What causes these extinctions? Irrelevant. I am not here to debate the cause of animal extinctions. There are many theories regarding why extinctions occur. The most popular today being that asteroids and/or comets randomly strike the Earth every millennia or so and serve as a first strike that initiates extinction. Asteroids and comets are currently blamed for many of Earth’s mass extinctions throughout its history. However, regardless of whether extinctions occur by asteroid, by comet or by some other as yet unknown device, the fact that 99.9% of species that have ever existed on the Earth are extinct remains the same.
Consider also that human beings are on the top of the food chain, quite similar to dinosaurs in their day. Why is this relevant? Well, for one simple fact. Land extinctions tend to kill off the large, dominate animals at the top of the food chain while some of the smaller animals near the bottom of the food chain survive. Oddly enough, mass extinctions seem to happen in reverse in the ocean, the smaller animals at the bottom of food chain become extinct and the ones at the top of food chain tend to survive. This may actually explain why intelligence evolved first on land instead of in the oceans, but that is the subject of a different essay.

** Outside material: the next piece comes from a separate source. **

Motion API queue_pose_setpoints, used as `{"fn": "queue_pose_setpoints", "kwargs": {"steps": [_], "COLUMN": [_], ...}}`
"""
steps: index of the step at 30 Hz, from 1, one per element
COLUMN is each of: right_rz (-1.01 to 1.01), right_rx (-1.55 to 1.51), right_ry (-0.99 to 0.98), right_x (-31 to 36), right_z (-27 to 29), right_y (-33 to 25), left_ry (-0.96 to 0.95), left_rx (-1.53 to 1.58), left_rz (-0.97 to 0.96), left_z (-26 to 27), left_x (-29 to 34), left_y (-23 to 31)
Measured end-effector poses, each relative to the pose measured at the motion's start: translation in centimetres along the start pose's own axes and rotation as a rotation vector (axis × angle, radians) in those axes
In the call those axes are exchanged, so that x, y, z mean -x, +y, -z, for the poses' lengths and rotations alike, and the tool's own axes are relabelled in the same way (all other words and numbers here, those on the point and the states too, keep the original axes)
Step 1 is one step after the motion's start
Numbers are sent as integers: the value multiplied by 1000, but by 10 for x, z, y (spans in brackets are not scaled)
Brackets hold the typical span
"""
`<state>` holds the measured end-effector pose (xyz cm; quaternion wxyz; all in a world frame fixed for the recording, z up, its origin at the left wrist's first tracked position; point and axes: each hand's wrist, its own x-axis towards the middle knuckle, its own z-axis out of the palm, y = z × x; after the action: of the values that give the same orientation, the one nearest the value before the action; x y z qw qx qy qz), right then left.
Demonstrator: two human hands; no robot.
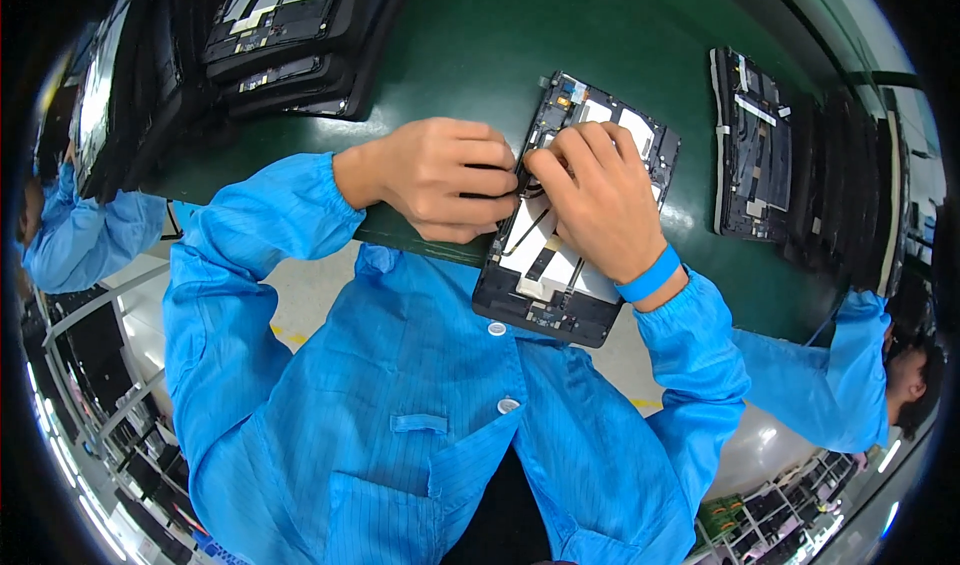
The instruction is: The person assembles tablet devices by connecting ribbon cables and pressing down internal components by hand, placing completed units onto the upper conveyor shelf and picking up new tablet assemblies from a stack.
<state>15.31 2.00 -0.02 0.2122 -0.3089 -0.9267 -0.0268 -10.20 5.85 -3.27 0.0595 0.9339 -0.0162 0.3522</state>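
An opened tablet [562, 310] lies tilted at the near edge of the green table, its inner side up, showing pale battery panels, dark cables and small circuit boards. Its near end reaches over the table edge. My left hand [445, 178] is at the tablet's left edge, fingers curled with the tips pressed close to the frame. Over the middle of the tablet lies my right hand [600, 195], thumb and fingers bent down together beside the left fingertips. A blue band circles the right wrist. What the fingertips of either hand pinch is hidden.
Stacked opened tablets [290, 40] stand at the far left of the green table [480, 45], with more dark units beside them. Another row of tablets [755, 145] stands on the right. Co-workers in blue sleeves [830, 375] sit at both sides.
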Motion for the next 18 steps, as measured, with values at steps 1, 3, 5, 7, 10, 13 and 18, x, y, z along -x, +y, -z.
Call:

Of course, one might argue that there has never been a species of animal on the Earth that was so intelligent, so diverse and so well adapted to its environment as are homo sapiens. Thus, the argument is that if there is going to be a species that survives a mass extinction, homo sapiens have the best chance. However, this argument is rather full of logical errors in reasoning. First, in terms of diversity and adaptation, homo sapiens rather pale in comparison to other successful organisms such as all of the species of dinosaurs. Second, there is absolutely no evidence that intelligence has anything to do with surviving a mass extinction.
Thus, we have a few simple scientific facts that human beings have been quite aware of for several decades that make it perfectly clear to any reasonable mind that human beings WILL become extinct if they remain solely on planet Earth. And yet, human beings by and large are doing very little to colonize Mars. And by very little, I do not mean to denigrate those individuals that have written on this subject or those at NASA and other agencies around the world that are working right now on all of the problems associated with colonizing Mars. However, what I am proposing is to make the colonization of Mars a priority of the United States and world governments second only to national defense.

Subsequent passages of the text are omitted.